▶ Required action
Beginning with the line that holds "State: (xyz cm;", write out the remaining lines of the material exactly, the last line included.

==*==

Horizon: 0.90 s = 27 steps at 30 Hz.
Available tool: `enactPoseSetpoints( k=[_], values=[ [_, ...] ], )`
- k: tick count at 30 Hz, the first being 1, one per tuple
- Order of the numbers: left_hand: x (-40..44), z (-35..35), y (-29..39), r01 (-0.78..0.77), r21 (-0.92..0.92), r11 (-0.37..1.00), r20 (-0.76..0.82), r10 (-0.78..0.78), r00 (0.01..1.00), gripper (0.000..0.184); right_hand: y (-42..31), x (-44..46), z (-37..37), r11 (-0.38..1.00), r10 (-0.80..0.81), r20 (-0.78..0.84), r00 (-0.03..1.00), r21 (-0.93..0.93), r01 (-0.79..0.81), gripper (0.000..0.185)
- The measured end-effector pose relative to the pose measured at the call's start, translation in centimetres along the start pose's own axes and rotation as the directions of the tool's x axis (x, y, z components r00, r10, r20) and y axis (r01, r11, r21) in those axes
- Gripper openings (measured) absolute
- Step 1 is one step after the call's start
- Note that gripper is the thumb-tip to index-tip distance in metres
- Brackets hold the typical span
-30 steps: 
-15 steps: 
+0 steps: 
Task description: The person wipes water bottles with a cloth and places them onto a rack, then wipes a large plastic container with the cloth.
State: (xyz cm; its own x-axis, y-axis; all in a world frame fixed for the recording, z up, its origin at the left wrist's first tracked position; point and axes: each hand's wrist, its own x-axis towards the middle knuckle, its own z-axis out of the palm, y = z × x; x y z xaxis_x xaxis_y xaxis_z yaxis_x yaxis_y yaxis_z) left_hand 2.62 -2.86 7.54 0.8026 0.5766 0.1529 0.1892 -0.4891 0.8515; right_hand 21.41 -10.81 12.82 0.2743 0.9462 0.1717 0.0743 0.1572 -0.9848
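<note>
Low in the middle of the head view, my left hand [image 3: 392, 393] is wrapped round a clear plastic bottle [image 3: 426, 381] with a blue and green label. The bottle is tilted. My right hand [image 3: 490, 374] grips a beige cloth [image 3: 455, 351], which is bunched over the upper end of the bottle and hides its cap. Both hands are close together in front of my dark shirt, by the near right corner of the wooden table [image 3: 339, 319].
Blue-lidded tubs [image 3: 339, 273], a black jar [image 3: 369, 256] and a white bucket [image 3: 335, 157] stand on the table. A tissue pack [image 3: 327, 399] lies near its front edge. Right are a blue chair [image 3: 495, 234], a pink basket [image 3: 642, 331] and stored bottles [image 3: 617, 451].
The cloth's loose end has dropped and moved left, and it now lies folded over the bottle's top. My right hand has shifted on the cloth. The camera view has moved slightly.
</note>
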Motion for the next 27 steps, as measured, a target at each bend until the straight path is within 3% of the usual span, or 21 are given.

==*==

▶ Answer to this problem
State: (xyz cm; its own x-axis, y-axis; all in a world frame fixed for the recording, z up, its origin at the left wrist's first tracked position; point and axes: each hand's wrist, its own x-axis towards the middle knuckle, its own z-axis out of the palm, y = z × x; x y z xaxis_x xaxis_y xaxis_z yaxis_x yaxis_y yaxis_z) left_hand 2.62 -2.86 7.54 0.8026 0.5766 0.1529 0.1892 -0.4891 0.8515; right_hand 21.41 -10.81 12.82 0.2743 0.9462 0.1717 0.0743 0.1572 -0.9848
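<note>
Low in the middle of the head view, my left hand [image 3: 392, 393] is wrapped round a clear plastic bottle [image 3: 426, 381] with a blue and green label. The bottle is tilted. My right hand [image 3: 490, 374] grips a beige cloth [image 3: 455, 351], which is bunched over the upper end of the bottle and hides its cap. Both hands are close together in front of my dark shirt, by the near right corner of the wooden table [image 3: 339, 319].
Blue-lidded tubs [image 3: 339, 273], a black jar [image 3: 369, 256] and a white bucket [image 3: 335, 157] stand on the table. A tissue pack [image 3: 327, 399] lies near its front edge. Right are a blue chair [image 3: 495, 234], a pink basket [image 3: 642, 331] and stored bottles [image 3: 617, 451].
The cloth's loose end has dropped and moved left, and it now lies folded over the bottle's top. My right hand has shifted on the cloth. The camera view has moved slightly.
</note>
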Motion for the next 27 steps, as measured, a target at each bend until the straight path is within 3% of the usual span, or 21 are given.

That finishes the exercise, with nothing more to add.